### [Given material]
============

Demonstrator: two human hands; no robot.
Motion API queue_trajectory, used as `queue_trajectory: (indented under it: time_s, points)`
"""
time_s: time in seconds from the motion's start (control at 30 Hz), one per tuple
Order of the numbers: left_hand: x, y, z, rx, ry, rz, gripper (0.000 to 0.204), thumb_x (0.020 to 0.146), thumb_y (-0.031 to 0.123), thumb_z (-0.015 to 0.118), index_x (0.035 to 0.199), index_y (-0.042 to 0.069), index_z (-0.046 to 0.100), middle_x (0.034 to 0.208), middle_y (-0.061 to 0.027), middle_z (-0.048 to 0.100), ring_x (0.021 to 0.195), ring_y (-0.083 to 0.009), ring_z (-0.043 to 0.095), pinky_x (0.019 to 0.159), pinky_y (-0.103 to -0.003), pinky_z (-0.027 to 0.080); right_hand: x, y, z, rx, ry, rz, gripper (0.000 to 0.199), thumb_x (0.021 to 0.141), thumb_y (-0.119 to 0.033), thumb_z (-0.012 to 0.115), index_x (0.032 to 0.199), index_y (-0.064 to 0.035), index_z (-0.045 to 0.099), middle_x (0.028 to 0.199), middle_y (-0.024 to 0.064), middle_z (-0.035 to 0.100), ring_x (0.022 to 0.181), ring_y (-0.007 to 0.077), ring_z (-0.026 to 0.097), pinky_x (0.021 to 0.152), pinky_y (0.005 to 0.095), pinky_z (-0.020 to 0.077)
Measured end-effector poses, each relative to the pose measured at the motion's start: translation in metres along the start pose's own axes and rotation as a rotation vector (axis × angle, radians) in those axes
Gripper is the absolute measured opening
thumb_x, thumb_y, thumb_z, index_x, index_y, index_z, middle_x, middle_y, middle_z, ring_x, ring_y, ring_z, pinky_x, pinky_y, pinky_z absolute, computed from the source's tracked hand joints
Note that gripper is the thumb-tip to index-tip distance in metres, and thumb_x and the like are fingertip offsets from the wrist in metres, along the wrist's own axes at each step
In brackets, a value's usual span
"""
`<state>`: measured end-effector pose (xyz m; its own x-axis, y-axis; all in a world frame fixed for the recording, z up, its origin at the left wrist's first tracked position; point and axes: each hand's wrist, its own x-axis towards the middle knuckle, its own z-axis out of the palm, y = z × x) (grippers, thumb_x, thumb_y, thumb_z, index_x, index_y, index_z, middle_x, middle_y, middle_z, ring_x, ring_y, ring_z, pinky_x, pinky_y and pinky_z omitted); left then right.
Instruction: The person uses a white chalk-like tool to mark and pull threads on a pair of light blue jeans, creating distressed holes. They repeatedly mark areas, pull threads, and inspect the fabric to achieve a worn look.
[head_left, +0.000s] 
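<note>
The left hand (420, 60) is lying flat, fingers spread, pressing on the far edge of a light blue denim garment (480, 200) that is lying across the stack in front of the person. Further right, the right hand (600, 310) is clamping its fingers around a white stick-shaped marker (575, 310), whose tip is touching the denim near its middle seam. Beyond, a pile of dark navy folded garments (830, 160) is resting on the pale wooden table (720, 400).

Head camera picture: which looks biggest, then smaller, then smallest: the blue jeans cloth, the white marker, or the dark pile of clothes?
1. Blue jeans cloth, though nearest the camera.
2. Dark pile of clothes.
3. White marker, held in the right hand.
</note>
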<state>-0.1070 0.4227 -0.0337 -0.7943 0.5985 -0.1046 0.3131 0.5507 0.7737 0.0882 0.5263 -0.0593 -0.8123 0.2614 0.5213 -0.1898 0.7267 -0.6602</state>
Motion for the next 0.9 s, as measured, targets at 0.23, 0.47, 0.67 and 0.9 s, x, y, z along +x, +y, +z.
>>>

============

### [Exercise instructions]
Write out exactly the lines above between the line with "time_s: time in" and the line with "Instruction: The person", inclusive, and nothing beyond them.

### [Solution for this task]
time_s: time in seconds from the motion's start (control at 30 Hz), one per tuple
Order of the numbers: left_hand: x, y, z, rx, ry, rz, gripper (0.000 to 0.204), thumb_x (0.020 to 0.146), thumb_y (-0.031 to 0.123), thumb_z (-0.015 to 0.118), index_x (0.035 to 0.199), index_y (-0.042 to 0.069), index_z (-0.046 to 0.100), middle_x (0.034 to 0.208), middle_y (-0.061 to 0.027), middle_z (-0.048 to 0.100), ring_x (0.021 to 0.195), ring_y (-0.083 to 0.009), ring_z (-0.043 to 0.095), pinky_x (0.019 to 0.159), pinky_y (-0.103 to -0.003), pinky_z (-0.027 to 0.080); right_hand: x, y, z, rx, ry, rz, gripper (0.000 to 0.199), thumb_x (0.021 to 0.141), thumb_y (-0.119 to 0.033), thumb_z (-0.012 to 0.115), index_x (0.032 to 0.199), index_y (-0.064 to 0.035), index_z (-0.045 to 0.099), middle_x (0.028 to 0.199), middle_y (-0.024 to 0.064), middle_z (-0.035 to 0.100), ring_x (0.022 to 0.181), ring_y (-0.007 to 0.077), ring_z (-0.026 to 0.097), pinky_x (0.021 to 0.152), pinky_y (0.005 to 0.095), pinky_z (-0.020 to 0.077)
Measured end-effector poses, each relative to the pose measured at the motion's start: translation in metres along the start pose's own axes and rotation as a rotation vector (axis × angle, radians) in those axes
Gripper is the absolute measured opening
thumb_x, thumb_y, thumb_z, index_x, index_y, index_z, middle_x, middle_y, middle_z, ring_x, ring_y, ring_z, pinky_x, pinky_y, pinky_z absolute, computed from the source's tracked hand joints
Note that gripper is the thumb-tip to index-tip distance in metres, and thumb_x and the like are fingertip offsets from the wrist in metres, along the wrist's own axes at each step
In brackets, a value's usual span
"""
`<state>`: measured end-effector pose (xyz m; its own x-axis, y-axis; all in a world frame fixed for the recording, z up, its origin at the left wrist's first tracked position; point and axes: each hand's wrist, its own x-axis towards the middle knuckle, its own z-axis out of the palm, y = z × x) (grippers, thumb_x, thumb_y, thumb_z, index_x, index_y, index_z, middle_x, middle_y, middle_z, ring_x, ring_y, ring_z, pinky_x, pinky_y and pinky_z omitted); left then right.
Instruction: The person uses a white chalk-like tool to mark and pull threads on a pair of light blue jeans, creating distressed holes. They repeatedly mark areas, pull threads, and inspect the fabric to achieve a worn look.

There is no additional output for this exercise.